Operação faz parte da Terceira Fase da Operação Grande Negócio com bloqueio de mais de R$ 10 milhões em patrimônio

Polícia Civil, por meio da DECRAB/Bagé, deflagrou na quinta-feira, dia 27, a Terceira Fase da Operação Grande Negócio com bloqueio de mais de R$ 10 milhões em patrimônio de investigados por suposto esquema de lavagem de dinheiro. Um frigorífico também teve suas atividades suspensas em Santa Clara do Sul.

A Decrab/Bagé e a Secretaria Estadual de Agricultura do Rio Grande do Sul teve apoio das delegacias regionais de Lajeado, Santa Cruz do Sul e Montenegro. Foram cumpridas 12 ordens judiciais, sendo 7 de bloqueio de bens patrimoniais de investigados e 5 de mandados de busca e apreensão. As diligências ocorreram nos municípios de Harmonia, Lajeado, Santa Clara do Sul e Santa Cruz do Sul.

A ação foi em decorrência do encerramento do inquérito policial que originou a operação denominada Grande Negócio.
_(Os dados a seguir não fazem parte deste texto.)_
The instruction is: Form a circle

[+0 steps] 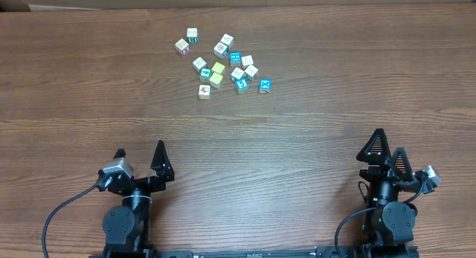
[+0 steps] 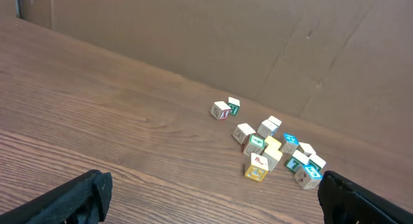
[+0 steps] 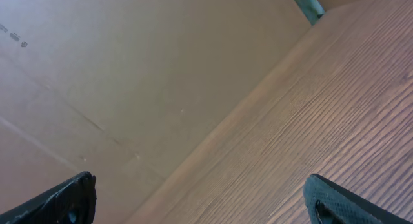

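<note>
Looking down from overhead, plenty of bare table [image 1: 89, 102] is left open: the whole near half is plain wood, and more of it runs out to the left and right edges. The cubes [image 1: 217, 68] are bunched far-centre, close to the back edge, where a cardboard wall [image 2: 193, 37] is butted up. The circle [image 1: 181, 44] isn't much of a ring tbh, just a pair of white cubes set slightly off the far-left of the bunch, side by side. The rest are scattered loose in white, cyan and yellow, some touching. The left gripper [image 1: 139, 150] and right gripper [image 1: 388, 143] are parked at the near edge, well apart from the cubes, both spread wide and released. Only bare wood lies between them and the cubes. From the right wrist, just wood, cardboard and a green strip [image 3: 306, 4] can be made out.
</note>
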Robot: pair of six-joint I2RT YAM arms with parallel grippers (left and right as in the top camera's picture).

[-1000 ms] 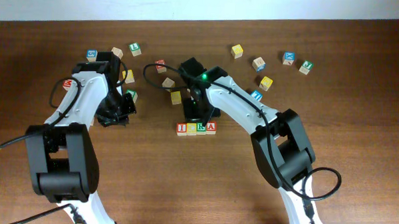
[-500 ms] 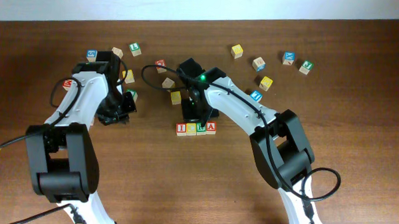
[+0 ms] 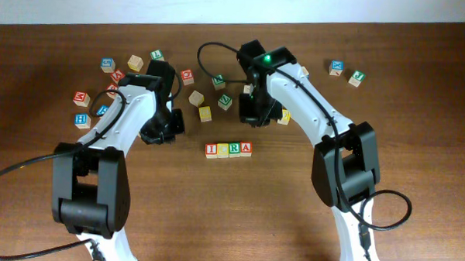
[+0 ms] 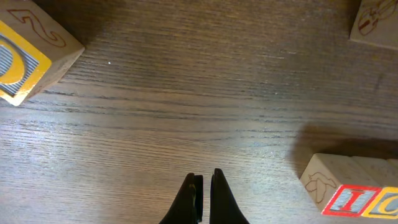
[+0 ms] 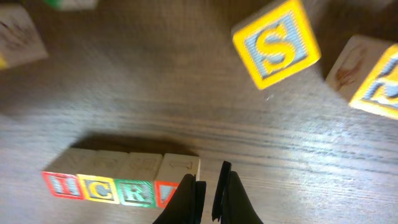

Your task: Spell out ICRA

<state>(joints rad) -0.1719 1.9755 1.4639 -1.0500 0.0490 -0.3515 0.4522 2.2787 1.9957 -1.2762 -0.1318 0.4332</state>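
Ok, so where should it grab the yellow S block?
Come straight down on the S block and pinch two opposite side walls. It lies flat, letter up, so those sides are upright and parallel. Probably pick the pair not facing the neighbouring block, which sits close beside it.

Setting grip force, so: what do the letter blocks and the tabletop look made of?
Blocks: probably pale bare wood, with faint grain on the plain faces and letters painted or printed in color. Tabletop: dark brown wood or wood-look laminate, matte, with long grain lines; I cannot tell which.
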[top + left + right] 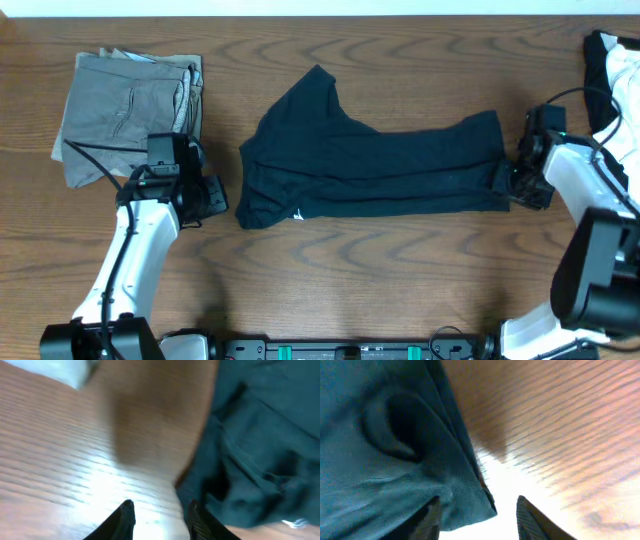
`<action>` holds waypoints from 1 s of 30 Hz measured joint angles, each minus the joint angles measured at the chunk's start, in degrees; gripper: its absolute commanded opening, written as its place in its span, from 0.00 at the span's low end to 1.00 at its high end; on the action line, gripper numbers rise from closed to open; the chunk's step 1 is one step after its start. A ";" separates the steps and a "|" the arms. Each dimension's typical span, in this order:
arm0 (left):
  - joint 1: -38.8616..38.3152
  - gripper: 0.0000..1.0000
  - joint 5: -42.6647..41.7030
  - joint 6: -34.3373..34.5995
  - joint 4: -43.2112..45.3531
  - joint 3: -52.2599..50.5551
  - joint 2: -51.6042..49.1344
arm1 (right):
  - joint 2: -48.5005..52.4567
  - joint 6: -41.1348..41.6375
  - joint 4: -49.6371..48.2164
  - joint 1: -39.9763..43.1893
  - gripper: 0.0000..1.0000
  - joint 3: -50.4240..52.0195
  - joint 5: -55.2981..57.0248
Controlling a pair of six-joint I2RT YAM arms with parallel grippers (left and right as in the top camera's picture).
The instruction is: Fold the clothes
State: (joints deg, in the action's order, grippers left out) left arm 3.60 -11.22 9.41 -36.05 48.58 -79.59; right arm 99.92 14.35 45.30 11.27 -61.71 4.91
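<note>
Left gripper (161,522) spread over glossy wood-grain table (400,270); right gripper (477,520) spread over rumpled dark T-shirt (370,165) edge.

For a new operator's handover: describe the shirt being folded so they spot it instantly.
Start at the middle of the wooden table. The T-shirt lies there as a long band, one sleeve pointing to the far edge. Unlike the grey shorts far left and the black-and-white garments far right, it is plain dark navy with a tiny white tag.
</note>
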 measured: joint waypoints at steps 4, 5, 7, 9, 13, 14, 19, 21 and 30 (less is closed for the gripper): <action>0.00 0.44 -5.95 -1.86 -4.04 7.82 -0.02 | -5.66 0.96 -2.49 1.73 0.55 -1.64 -2.75; -0.02 0.45 -7.19 -2.05 -5.01 10.64 -0.04 | -7.06 1.16 -3.72 1.88 0.55 -2.29 -4.15; -0.26 0.46 -8.79 -2.67 -6.34 15.72 -0.48 | -8.87 1.33 -6.05 1.99 0.57 -3.56 -7.34; -1.09 0.48 -9.88 -3.63 -6.88 21.31 -2.29 | -9.49 1.64 -8.46 1.99 0.58 -4.52 -10.43; -4.52 0.56 -11.06 -5.75 -5.53 31.15 -10.38 | -9.22 1.77 -11.96 1.99 0.58 -4.79 -16.13; -5.73 0.58 -11.26 -6.45 -3.85 33.68 -13.88 | -9.11 1.77 -12.52 1.99 0.58 -4.79 -17.57; -10.03 0.70 -11.56 -7.85 3.89 41.79 -28.87 | -8.81 1.79 -12.00 1.99 0.58 -4.79 -21.46; -11.58 0.71 -11.52 -8.04 6.73 44.57 -34.49 | -8.79 1.79 -10.97 1.99 0.58 -4.79 -22.12; -16.70 0.70 -7.19 -8.24 20.00 49.20 -50.69 | -8.76 1.77 -7.37 1.99 0.59 -4.79 -23.30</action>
State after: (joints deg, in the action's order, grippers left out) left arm -13.10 -18.41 1.17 -16.05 97.78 -130.28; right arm 91.15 16.12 37.93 13.26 -66.50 -18.39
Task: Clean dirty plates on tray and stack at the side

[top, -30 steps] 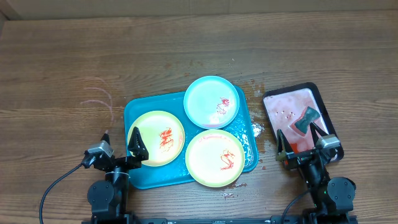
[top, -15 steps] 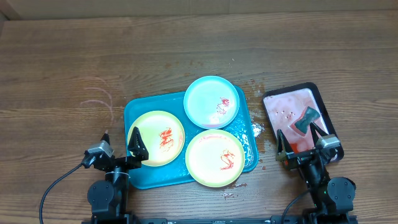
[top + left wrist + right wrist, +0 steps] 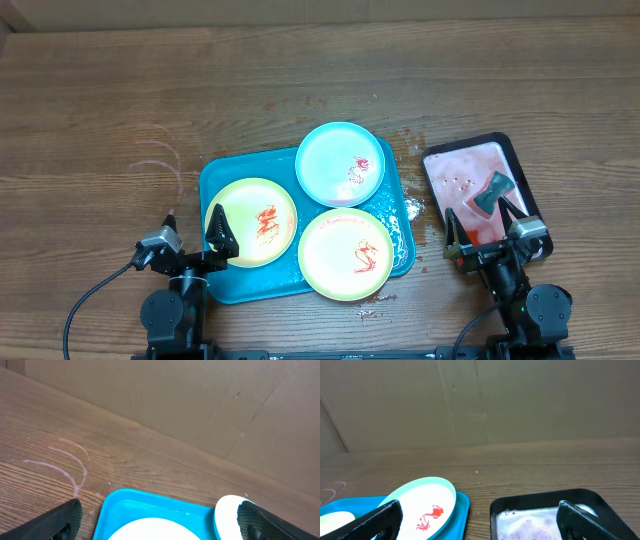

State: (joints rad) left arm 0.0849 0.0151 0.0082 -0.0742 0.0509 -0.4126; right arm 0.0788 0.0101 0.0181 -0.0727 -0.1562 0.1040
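3 smeared plates (image 3: 340, 163) lie on the tray (image 3: 222, 172), mid-table toward the front edge. The left hand (image 3: 195, 228) and right hand (image 3: 478, 220) hang spread, empty. The right hand would probably do best to take the sponge (image 3: 492, 192) squarely from the black tray (image 3: 458, 165) first.

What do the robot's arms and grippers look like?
The left arm and right arm are mostly black, with round, chunky joints. The left gripper and right gripper each have two black pointed fingers and a small grey box beside them. A thin black cable loops out from the left arm.
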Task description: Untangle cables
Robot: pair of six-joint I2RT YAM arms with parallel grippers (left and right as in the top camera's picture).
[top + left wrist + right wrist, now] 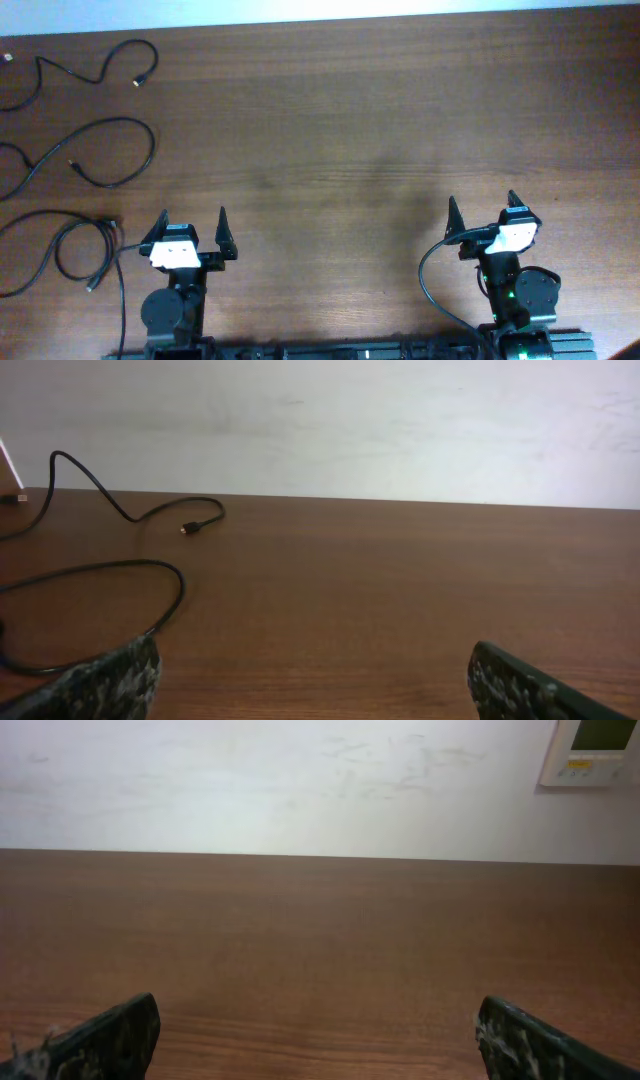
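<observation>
Three thin black cables lie apart at the table's left. The far cable (92,76) snakes at the back left and shows in the left wrist view (130,515). The middle cable (130,178) forms an open loop and also shows in the left wrist view (160,622). The near cable (70,232) lies coiled just left of my left gripper (190,224). My left gripper (315,685) is open and empty near the front edge. My right gripper (483,212) is open and empty at the front right, with bare wood between its fingers (318,1040).
A brown wooden table (350,130) spans the view. A white wall (300,780) stands behind it, with a white wall panel (595,750) at the upper right. A thick black wire (432,280) is fixed to the right arm.
</observation>
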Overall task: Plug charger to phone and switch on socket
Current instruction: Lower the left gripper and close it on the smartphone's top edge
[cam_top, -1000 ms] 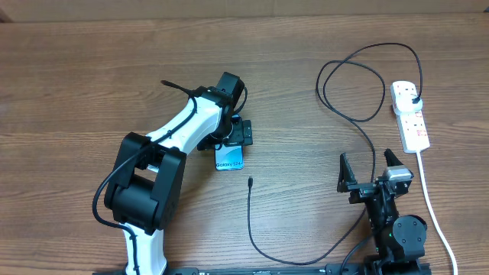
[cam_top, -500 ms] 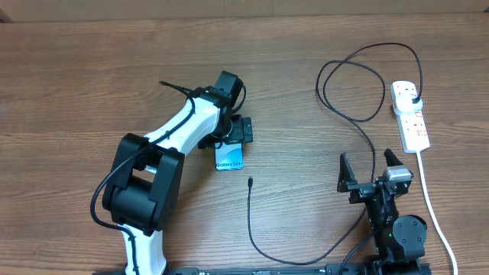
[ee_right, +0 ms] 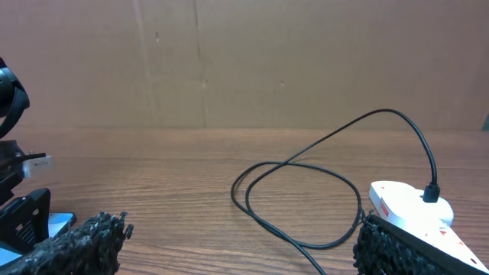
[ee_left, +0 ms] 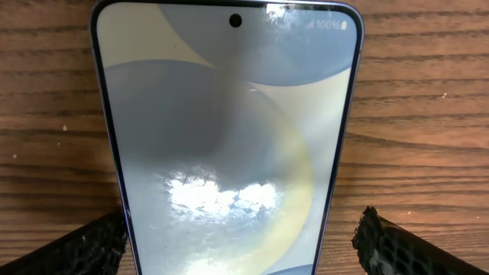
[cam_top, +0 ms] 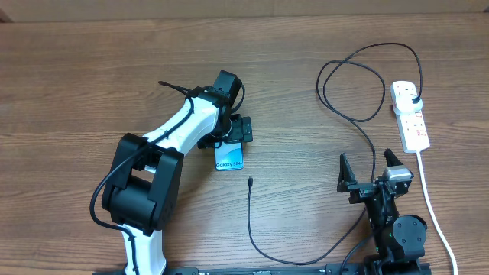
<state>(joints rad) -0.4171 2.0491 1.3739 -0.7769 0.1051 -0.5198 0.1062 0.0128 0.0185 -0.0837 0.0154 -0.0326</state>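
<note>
Phone lies flat on the table between the left gripper's spread jaws, unclamped. Charger tip lies near it, not touching; the right gripper stands open and empty near the socket

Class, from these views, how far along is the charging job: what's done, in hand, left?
Done: the plug sits in the socket.
In hand: the open left claw straddles the phone.
Left: the cable tip lies loose near the phone, not plugged in. The right claw is open and empty. Whether the socket is on can't be told.
</note>
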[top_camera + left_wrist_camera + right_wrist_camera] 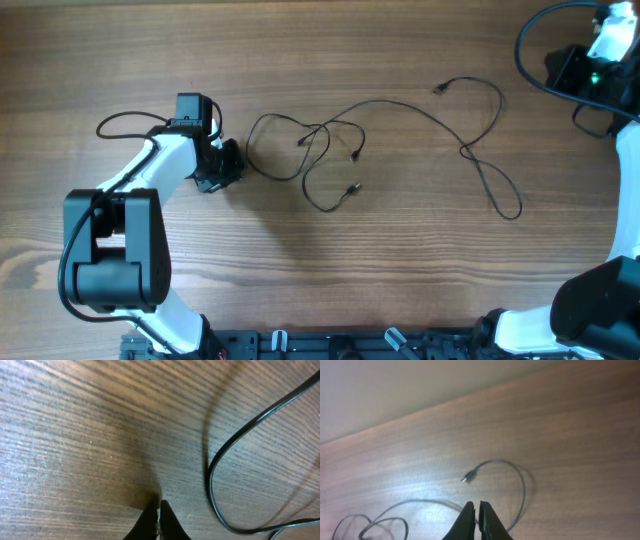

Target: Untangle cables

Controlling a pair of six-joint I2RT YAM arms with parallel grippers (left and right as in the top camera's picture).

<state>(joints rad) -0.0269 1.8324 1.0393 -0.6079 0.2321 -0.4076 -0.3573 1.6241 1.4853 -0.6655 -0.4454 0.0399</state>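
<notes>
We see the left claw clenched, its tips pressed together at the bottom middle of its wrist view with nothing between them. Whether they touch the table we cannot tell. The right claw is likewise clamped empty, low in the middle of its own view. The cables lie as loose loops across the centre of the overhead view, crossing each other left of centre and trailing off to the right, well apart from both claws. In the left wrist view only one curve of cord sweeps down the right side, cut off by the frame. The right wrist view shows one plug just above the claw, and blurred loops at lower left. The table is brown wood grain, and a pale wall fills the upper left beyond its edge.
</notes>
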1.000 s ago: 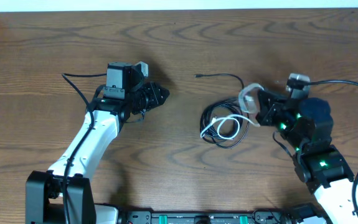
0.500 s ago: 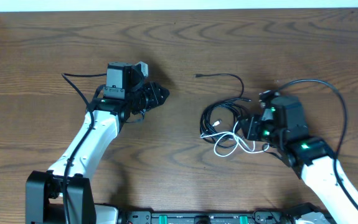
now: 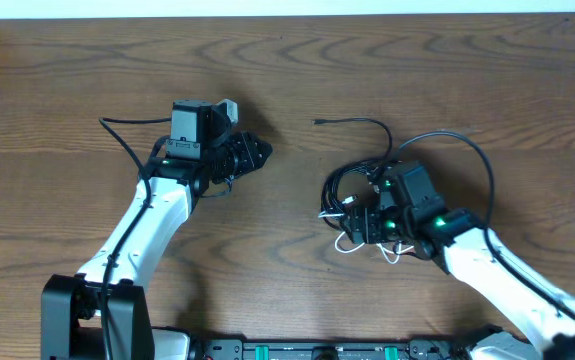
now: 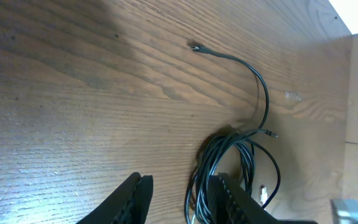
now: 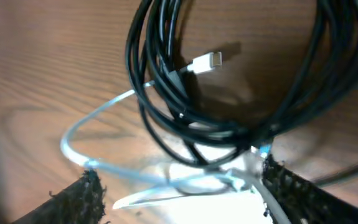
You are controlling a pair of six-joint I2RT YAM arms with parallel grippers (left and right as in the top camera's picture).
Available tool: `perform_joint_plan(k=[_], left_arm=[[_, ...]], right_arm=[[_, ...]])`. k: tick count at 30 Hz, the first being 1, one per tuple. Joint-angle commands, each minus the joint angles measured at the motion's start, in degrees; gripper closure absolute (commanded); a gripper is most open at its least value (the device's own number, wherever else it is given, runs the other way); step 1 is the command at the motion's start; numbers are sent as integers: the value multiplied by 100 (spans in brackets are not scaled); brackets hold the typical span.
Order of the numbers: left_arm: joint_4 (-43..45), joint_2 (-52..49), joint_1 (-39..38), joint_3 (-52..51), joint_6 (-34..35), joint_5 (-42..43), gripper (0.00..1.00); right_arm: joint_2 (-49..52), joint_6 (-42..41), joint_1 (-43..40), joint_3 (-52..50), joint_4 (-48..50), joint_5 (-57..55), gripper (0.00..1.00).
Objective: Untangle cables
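Lower right of the overhead view, the right gripper [image 5: 182, 190] stands wide open over the coiled black cables [image 3: 339, 188] and white cord [image 5: 207, 61], clamping neither. Left of centre, the left gripper [image 4: 180, 180] sits partly open, empty. One black cable end [image 3: 319, 122] trails toward upper centre

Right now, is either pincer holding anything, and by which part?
Nothing is held. The left pincer is open and empty; the right pincer is open, straddling the white cord without clamping it.
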State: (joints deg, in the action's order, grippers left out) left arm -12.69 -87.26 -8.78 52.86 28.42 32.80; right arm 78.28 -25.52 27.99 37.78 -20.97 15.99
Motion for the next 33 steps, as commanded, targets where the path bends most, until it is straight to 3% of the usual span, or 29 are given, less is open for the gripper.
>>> perform_joint_plan(k=[1, 2, 4, 5, 6, 7, 16, 25, 33], left_arm=[[-17, 81, 24, 46, -79, -52, 63], [-17, 79, 24, 44, -79, -55, 63], [-17, 79, 24, 44, -79, -55, 63], [-20, 81, 24, 46, -79, -55, 63], [-28, 79, 24, 44, -79, -55, 63], [-35, 81, 24, 44, -79, -55, 63], [-39, 79, 24, 44, -79, -55, 63], [-39, 81, 24, 44, -79, -55, 62], [-39, 81, 24, 46, -79, -55, 62]], right_arm=[[424, 507, 107, 44, 291, -240, 22], [518, 549, 111, 44, 385, -229, 32], [656, 588, 114, 44, 514, -188, 69], [675, 588, 114, 44, 542, -136, 83], [673, 588, 114, 46, 562, -68, 95], [662, 588, 107, 48, 590, 35, 99], [-385, 584, -345, 267, 1071, 2341, 99], [-2092, 533, -1246, 391, 1152, 2363, 99], [-2966, 452, -1703, 389, 1211, 2363, 99]])
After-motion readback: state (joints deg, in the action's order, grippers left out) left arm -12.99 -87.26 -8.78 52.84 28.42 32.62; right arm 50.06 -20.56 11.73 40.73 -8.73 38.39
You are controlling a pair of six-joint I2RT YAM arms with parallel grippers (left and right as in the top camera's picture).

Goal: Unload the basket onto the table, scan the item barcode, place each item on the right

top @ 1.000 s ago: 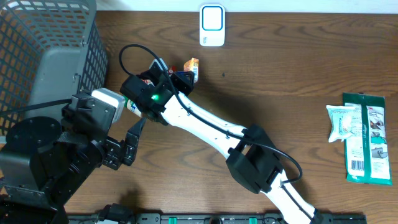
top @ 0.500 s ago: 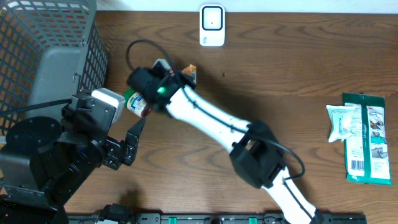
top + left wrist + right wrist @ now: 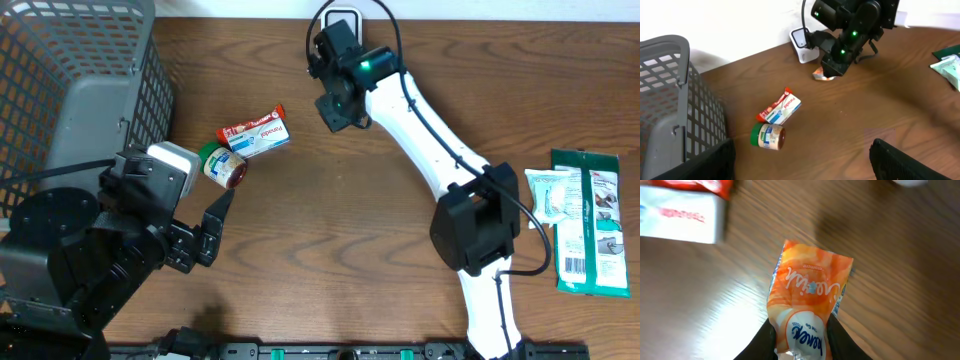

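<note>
Glossy crinkled orange pouch (image 3: 807, 297), soft plastic film: lower end clamped between right gripper (image 3: 802, 347) fingers, rest jutting beyond fingertips above wood-grain table (image 3: 900, 280); left gripper (image 3: 804, 147) fingers spread wide apart.

Worktop (image 3: 330, 240): brown wood.
Left: mesh basket (image 3: 60, 60).
Middle: jar (image 3: 222, 166) on its side, box (image 3: 255, 133) beside it.
Back: white scanner (image 3: 801, 44).
Right: two packets (image 3: 590, 230).

The basket (image 3: 150, 70) stands at ten o'clock, the scanner (image 3: 800, 45) at twelve with the pouch (image 3: 807, 305) near it, packets (image 3: 585, 220) at three; the box (image 3: 255, 134) lies at the jar's (image 3: 222, 167) one o'clock.
</note>
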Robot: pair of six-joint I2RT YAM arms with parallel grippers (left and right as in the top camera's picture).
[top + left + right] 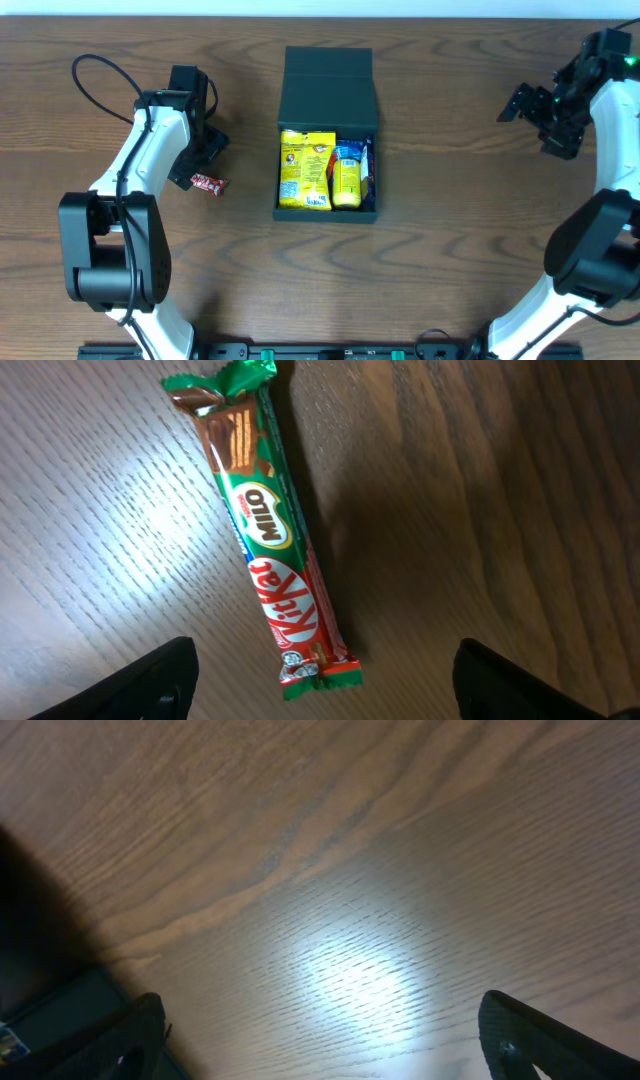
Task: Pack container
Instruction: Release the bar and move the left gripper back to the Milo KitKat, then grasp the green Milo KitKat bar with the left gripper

Ao todo foram 15 meses de investigações, onde os policiais identificaram um esquema de transações fictícias de compra e venda de bovinos, que mediante a utilização de um frigorífico do município de Santa Clara do Sul ficou conhecida como assim “comércio de gado fantasma”.

Em março de 2018 a Decrab/Bagé, objetivando apurar suposto abigeato, passou a investigar um indivíduo do município de Harmonia que estava vendendo animais bovinos para serem abatido em um frigorífico do município de Santa Clara do Sul, sem possuir lotação junto a Inspetoria Veterinária e também sem tirar Guias de Trânsito Animal (GTA).

No decorrer das investigações os policiais descobriram que, na verdade, estavam diante de um esquema de lavagem de dinheiro. Outras seis pessoas, estas dos municípios de Lajeado e Santa Cruz do Sul, também foram identificadas como integrantes do esquema.

Os falsos produtores de bovinos tiravam notas de venda de “gado fantasma” para o frigorífico de Santa Clara do Sul, este por sua vez emitia contranotas, dando “aparência” de legalidade para as transações.

As movimentações eram declaradas no imposto de renda dos investigados e do frigorífico, com isso a empresa também era beneficiava financeiramente com as transações falsas, com ganhos tributários ilegais e distribuição de pro labore sem anotação contábil.

Juntadas ao inquérito policial existem notas fiscais de produtor, apreendidas durante as investigações, que registraram cerca de um milhão de reais em transações falsas de compra e venda de gado.

Também foram apreendidas contranotas na empresa, datadas em dias que o frigorífico não abriu. Durante as três fases da operação Grande Negócio foram cumpridas cerca de setenta ordens judiciais como: mandados de busca e apreensão, quebras de sigilo fiscal e financeiro, afastamento de advogados do caso e bloqueio de bens.

Objetivando concluir as investigações o Delegado André Mendes, titular da Decrab/Bagé representou pelo bloqueio de todos os bens dos investigados, patrimônio que a Polícia Civil estima valor superior a dez milhões de reais.

O pedido foi atendido pelo Poder Judiciário de São Sebastião do Caí, comarca responsável pelo processo.

O frigorífico investigado também teve suas atividades suspensas pela Secretaria Estadual de Agricultura em razão da série de irregularidades apontadas no inquérito policial.

Foram indiciadas sete pessoas pelos crimes de estelionato, lavagem de dinheiro e organização criminosa. Os bens bloqueados ficarão à disposição da justiça.